● **Required action**:
Copy every line of the records below that holds the word "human".

● **Record excerpts**:

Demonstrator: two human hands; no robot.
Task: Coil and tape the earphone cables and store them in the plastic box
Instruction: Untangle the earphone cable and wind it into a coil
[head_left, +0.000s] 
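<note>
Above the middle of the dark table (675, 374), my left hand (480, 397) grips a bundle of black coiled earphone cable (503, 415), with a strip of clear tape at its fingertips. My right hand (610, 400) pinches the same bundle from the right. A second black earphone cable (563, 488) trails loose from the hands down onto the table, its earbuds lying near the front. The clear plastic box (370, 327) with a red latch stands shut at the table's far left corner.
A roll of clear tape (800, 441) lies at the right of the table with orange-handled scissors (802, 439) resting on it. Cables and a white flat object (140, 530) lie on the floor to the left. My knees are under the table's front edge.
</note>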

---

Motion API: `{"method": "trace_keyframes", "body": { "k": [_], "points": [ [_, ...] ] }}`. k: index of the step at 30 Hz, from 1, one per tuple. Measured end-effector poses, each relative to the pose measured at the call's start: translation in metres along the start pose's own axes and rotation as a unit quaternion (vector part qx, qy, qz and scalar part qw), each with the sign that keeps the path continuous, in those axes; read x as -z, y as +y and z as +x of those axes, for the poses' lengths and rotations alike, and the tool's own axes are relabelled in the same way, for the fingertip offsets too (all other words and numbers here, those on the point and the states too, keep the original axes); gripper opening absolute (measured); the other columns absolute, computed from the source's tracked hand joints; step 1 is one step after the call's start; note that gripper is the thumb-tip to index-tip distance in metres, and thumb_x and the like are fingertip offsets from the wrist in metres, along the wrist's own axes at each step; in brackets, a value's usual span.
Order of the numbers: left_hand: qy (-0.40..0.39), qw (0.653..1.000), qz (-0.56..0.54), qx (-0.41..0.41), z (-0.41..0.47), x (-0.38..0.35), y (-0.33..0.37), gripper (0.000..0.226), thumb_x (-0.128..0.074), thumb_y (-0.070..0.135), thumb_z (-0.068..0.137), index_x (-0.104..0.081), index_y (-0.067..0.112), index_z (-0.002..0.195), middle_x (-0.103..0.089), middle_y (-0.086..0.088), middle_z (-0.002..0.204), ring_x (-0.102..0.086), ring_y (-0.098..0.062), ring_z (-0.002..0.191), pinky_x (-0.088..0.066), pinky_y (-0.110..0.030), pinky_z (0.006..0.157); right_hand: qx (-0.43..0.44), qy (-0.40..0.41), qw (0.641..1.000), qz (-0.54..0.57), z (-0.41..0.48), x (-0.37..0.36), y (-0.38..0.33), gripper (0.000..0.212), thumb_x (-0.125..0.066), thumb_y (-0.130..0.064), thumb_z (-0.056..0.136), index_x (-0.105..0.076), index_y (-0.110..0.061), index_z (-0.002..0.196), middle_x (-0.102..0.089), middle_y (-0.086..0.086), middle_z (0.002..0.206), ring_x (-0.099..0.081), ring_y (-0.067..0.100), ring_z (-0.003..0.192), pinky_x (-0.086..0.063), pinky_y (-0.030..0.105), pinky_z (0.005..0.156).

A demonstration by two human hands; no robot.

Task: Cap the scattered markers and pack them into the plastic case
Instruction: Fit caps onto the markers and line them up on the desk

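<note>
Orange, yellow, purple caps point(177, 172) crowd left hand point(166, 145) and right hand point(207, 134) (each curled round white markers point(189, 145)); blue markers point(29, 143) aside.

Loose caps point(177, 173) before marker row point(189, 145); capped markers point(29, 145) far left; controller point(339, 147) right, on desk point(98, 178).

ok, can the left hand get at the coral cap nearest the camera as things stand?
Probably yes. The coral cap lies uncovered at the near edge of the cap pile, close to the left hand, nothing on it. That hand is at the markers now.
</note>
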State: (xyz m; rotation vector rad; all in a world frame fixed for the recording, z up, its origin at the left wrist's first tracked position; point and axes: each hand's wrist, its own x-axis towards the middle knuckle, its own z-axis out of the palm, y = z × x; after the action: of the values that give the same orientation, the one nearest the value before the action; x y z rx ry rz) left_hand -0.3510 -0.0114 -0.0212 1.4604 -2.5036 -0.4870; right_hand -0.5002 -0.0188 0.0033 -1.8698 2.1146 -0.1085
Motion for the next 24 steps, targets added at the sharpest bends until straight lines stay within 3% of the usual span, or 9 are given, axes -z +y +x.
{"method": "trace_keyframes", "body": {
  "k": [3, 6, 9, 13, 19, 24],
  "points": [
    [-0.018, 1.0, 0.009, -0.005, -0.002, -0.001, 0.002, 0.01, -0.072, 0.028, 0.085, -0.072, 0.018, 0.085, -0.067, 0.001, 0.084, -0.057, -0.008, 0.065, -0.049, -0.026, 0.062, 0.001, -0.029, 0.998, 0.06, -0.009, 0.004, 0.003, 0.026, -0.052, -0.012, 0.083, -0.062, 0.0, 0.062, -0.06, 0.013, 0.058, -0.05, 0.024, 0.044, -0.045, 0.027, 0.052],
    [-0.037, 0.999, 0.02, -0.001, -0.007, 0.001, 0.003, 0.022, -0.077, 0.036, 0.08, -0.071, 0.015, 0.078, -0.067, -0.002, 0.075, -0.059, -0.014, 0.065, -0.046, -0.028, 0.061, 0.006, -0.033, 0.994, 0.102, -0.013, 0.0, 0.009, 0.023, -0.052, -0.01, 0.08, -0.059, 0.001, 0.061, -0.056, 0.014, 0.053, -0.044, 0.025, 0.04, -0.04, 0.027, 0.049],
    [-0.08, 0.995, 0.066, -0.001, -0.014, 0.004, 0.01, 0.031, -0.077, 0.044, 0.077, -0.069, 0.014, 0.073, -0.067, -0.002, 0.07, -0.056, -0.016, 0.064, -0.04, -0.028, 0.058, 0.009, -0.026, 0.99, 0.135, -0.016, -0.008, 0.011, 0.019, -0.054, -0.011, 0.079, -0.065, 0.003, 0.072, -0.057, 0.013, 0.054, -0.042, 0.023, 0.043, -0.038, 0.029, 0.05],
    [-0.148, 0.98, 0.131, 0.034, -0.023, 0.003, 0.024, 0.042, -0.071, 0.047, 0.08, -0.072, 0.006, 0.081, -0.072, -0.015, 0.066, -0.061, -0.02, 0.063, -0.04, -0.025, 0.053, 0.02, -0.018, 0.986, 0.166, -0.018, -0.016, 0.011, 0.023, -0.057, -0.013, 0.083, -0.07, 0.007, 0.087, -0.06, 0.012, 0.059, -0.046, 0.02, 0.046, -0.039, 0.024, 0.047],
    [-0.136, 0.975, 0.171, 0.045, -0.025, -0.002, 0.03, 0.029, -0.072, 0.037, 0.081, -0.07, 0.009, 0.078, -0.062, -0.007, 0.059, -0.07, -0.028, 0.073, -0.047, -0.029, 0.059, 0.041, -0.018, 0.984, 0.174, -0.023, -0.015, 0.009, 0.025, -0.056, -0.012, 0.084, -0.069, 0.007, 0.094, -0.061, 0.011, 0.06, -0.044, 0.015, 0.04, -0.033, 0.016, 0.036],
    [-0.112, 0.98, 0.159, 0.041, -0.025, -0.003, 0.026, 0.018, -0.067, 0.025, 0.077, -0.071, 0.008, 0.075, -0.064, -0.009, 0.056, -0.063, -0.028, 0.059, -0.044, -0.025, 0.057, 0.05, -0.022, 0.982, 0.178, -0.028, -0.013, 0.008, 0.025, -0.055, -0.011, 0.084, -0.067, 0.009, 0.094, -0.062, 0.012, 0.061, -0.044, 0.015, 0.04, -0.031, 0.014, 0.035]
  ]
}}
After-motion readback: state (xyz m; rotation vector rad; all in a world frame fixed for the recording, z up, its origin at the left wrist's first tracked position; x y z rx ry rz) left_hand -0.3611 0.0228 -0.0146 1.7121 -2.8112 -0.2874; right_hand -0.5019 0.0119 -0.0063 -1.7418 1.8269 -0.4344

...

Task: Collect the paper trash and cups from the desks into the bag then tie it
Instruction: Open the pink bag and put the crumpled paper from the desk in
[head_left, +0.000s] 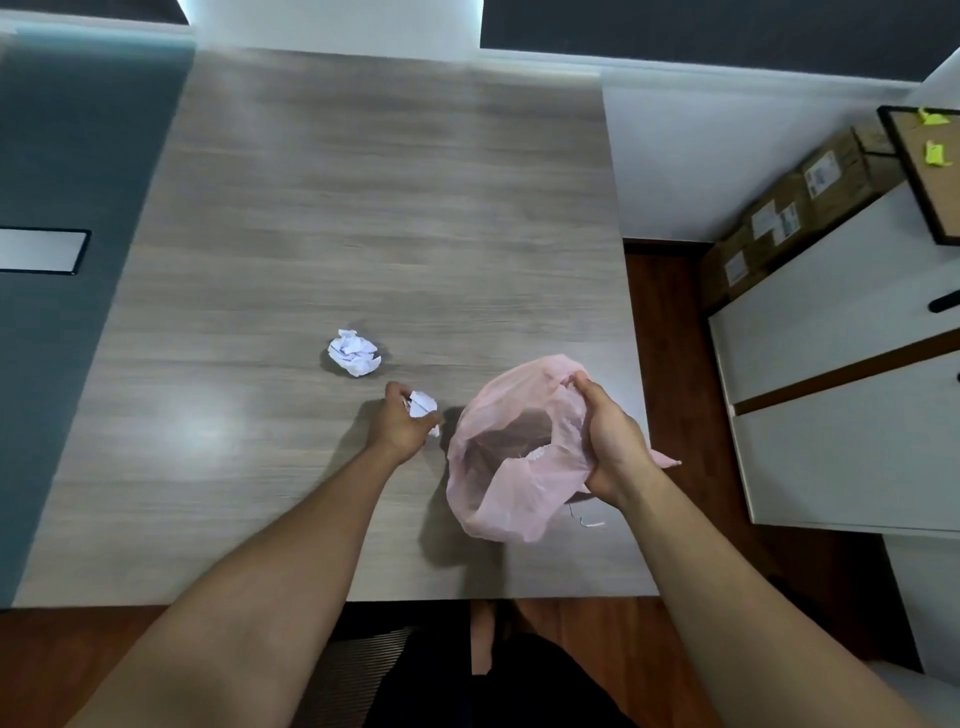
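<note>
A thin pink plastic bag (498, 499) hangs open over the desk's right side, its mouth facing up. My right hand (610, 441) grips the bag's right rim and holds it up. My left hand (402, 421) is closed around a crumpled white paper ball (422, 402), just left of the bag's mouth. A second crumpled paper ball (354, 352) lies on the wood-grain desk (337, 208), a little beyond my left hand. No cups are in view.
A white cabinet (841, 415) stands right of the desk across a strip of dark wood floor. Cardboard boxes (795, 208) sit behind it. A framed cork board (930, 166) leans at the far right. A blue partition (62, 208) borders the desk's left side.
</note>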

● **Output**:
Demonstrator: two human hands; no robot.
A demonstration by two human hands; no robot.

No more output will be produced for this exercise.